Every line of the entries that holds the word "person" is to be copied.

## Material supplied
################
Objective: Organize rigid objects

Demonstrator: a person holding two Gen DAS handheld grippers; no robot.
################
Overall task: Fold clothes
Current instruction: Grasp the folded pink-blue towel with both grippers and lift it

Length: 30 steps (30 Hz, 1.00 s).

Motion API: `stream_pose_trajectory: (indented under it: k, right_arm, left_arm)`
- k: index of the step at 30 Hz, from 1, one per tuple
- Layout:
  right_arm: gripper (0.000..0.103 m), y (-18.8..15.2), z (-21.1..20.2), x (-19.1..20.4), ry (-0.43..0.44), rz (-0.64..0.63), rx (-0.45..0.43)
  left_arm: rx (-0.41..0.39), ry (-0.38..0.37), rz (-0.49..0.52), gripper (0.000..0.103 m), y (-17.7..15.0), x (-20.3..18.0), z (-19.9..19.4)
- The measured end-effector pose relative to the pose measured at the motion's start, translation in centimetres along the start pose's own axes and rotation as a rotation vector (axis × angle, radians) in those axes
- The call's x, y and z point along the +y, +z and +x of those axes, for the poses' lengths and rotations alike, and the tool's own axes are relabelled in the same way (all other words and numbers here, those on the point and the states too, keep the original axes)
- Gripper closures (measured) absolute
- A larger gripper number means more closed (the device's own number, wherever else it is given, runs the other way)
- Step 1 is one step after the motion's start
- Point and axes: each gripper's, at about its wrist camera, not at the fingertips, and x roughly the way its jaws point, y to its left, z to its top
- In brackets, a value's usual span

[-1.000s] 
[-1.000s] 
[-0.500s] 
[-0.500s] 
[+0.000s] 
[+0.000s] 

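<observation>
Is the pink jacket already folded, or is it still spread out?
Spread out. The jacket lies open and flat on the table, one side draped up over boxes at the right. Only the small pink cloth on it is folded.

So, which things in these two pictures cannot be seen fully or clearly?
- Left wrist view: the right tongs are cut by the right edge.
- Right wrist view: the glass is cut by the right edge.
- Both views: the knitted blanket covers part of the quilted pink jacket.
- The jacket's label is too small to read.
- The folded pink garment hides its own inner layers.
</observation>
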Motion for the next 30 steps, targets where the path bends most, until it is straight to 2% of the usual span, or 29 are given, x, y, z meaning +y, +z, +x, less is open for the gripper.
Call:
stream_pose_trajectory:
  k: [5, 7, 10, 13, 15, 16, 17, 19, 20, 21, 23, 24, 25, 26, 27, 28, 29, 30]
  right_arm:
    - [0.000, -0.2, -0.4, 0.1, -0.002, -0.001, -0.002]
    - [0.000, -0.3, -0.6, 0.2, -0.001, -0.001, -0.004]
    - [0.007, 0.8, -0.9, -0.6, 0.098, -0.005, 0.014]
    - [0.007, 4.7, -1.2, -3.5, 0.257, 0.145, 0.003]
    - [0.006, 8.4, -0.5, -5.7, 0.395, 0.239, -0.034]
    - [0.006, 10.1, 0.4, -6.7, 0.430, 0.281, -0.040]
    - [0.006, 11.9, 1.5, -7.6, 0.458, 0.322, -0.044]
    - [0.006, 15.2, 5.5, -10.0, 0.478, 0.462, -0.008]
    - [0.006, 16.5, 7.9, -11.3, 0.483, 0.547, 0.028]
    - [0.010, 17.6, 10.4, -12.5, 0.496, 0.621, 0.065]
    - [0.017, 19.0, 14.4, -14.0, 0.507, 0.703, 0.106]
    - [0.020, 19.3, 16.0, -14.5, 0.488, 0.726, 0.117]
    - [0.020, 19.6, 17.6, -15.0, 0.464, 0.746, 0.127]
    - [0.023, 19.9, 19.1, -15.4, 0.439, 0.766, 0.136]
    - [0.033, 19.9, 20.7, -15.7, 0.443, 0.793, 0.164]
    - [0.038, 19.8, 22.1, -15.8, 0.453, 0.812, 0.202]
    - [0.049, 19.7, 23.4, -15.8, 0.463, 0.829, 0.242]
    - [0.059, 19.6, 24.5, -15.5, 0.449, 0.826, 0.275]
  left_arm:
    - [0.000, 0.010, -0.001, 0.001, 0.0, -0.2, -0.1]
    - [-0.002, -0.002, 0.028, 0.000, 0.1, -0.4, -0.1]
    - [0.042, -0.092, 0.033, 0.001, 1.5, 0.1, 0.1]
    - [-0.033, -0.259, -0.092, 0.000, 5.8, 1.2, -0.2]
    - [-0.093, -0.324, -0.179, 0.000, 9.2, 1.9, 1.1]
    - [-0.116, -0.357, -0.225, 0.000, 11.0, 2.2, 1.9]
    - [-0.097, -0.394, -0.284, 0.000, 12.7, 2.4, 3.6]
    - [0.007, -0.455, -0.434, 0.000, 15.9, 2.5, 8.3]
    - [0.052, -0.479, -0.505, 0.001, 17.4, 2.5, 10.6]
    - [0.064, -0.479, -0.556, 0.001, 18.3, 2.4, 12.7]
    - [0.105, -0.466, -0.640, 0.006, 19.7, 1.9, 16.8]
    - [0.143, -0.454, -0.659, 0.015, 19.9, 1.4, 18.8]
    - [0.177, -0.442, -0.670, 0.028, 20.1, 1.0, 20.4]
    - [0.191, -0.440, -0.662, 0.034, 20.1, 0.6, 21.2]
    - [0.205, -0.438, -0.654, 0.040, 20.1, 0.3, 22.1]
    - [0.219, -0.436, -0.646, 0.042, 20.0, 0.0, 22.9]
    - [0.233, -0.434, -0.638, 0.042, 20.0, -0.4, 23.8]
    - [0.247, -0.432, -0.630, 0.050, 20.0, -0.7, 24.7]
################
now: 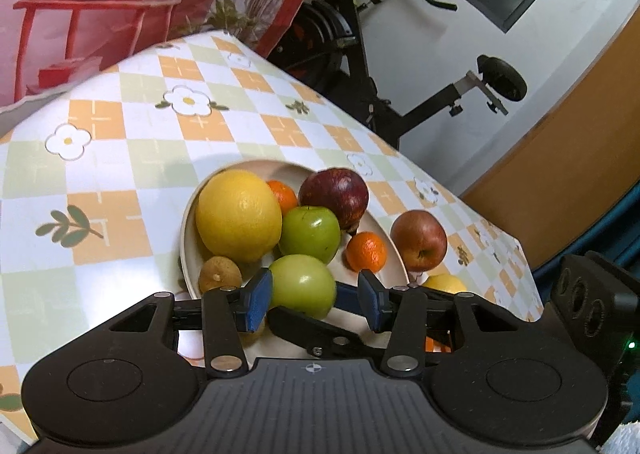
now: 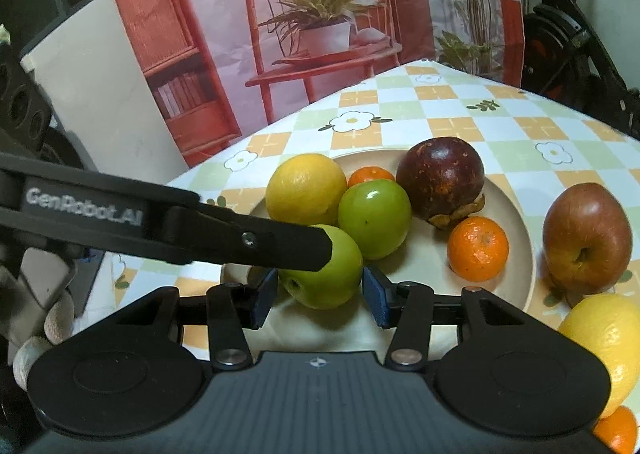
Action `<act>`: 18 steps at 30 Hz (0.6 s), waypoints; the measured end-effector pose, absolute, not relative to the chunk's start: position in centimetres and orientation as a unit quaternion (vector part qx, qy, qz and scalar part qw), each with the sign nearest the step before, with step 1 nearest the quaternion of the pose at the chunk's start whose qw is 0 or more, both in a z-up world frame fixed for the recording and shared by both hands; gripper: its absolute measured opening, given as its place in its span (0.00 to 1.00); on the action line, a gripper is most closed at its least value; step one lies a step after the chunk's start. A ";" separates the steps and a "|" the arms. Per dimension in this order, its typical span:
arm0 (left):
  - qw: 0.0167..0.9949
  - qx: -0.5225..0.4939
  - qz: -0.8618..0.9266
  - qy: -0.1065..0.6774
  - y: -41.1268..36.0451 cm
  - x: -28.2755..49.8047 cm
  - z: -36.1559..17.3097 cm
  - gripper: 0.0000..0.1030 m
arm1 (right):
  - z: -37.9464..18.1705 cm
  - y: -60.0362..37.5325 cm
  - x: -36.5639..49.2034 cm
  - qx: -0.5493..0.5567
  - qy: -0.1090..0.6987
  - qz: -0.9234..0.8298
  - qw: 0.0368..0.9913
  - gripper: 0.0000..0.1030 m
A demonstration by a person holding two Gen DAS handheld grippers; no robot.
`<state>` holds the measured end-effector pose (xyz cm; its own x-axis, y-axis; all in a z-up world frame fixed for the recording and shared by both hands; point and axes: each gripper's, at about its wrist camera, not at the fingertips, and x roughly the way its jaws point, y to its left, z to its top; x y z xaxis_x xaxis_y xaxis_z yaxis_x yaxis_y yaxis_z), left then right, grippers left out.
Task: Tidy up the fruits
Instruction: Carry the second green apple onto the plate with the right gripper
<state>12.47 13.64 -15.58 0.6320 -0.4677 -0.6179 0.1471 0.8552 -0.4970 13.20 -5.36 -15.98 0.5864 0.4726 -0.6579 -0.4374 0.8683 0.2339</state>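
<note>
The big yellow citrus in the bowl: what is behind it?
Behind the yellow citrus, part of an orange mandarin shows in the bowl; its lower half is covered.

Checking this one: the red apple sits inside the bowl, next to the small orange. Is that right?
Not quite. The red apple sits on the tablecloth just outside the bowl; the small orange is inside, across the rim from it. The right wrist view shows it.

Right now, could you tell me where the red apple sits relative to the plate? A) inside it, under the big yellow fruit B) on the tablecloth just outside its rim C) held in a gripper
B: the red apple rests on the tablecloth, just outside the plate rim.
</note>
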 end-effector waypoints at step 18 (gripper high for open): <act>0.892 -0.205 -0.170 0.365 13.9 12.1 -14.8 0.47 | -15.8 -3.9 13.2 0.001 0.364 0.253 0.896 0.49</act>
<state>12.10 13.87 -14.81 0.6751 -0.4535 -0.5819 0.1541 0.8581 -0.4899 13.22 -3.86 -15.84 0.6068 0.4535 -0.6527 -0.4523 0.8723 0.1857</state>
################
## Solved exercise
Demonstrator: a person holding two Gen DAS handheld grippers; no robot.
A demonstration by a person holding two Gen DAS handheld grippers; no robot.

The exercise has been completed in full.